Exercise instructions:
Copy every line in the records below that contains the word "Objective".

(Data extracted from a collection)
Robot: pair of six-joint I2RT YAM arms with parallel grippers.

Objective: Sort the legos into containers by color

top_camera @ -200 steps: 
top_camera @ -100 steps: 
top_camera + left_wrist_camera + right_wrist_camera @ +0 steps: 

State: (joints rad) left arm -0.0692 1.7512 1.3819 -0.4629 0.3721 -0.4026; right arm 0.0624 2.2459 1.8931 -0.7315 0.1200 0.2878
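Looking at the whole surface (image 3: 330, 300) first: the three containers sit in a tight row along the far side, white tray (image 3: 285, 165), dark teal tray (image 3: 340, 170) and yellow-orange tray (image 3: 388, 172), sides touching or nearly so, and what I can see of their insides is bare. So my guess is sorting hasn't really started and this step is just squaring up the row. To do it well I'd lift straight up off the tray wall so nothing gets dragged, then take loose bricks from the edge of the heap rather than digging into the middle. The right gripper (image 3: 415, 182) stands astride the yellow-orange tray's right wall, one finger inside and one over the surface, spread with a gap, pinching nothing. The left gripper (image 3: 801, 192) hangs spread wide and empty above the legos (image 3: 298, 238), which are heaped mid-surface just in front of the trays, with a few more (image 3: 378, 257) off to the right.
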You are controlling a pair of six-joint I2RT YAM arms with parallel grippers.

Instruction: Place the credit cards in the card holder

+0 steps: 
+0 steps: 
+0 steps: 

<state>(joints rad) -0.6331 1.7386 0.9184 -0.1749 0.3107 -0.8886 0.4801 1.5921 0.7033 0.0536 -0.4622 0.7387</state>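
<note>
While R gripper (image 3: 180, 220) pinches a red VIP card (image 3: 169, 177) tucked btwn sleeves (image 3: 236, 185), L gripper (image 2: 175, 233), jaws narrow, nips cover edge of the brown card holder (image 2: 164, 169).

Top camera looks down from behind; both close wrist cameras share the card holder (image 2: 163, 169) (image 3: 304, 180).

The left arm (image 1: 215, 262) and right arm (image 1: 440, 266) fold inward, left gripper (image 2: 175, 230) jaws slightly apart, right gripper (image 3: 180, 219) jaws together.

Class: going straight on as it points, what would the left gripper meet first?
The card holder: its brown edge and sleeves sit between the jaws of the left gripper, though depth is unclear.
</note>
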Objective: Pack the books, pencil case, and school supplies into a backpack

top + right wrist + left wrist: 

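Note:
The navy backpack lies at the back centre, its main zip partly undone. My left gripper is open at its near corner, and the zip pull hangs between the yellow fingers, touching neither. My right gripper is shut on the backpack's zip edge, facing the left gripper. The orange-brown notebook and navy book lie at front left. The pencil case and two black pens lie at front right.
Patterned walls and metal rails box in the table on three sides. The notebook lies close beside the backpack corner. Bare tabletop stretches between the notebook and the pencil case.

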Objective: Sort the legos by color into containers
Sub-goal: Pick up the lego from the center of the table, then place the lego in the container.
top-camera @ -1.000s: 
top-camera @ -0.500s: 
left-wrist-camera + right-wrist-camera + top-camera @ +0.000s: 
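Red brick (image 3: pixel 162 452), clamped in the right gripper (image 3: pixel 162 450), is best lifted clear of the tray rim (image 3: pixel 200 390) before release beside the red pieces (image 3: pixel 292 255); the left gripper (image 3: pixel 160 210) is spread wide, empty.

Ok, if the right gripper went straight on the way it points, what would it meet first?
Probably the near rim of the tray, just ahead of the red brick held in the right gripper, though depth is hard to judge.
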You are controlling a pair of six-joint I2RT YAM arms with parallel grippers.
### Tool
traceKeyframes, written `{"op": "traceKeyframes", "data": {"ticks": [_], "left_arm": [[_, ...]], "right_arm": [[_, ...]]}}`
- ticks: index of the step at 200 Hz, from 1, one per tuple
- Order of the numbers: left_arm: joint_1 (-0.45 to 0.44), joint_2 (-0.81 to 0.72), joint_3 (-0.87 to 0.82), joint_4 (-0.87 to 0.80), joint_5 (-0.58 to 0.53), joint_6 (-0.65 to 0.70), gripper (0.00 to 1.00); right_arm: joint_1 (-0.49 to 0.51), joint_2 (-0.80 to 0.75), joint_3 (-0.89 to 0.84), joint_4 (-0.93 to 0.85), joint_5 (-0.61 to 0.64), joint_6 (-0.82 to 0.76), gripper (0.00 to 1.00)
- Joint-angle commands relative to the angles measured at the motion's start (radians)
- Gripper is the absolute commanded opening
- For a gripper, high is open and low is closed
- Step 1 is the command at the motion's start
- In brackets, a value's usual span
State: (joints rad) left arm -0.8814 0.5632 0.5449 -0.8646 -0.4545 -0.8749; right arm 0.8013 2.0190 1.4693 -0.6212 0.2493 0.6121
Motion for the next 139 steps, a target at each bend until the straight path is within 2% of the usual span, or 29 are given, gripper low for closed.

Response area:
Objective: Sort the legos into containers by color
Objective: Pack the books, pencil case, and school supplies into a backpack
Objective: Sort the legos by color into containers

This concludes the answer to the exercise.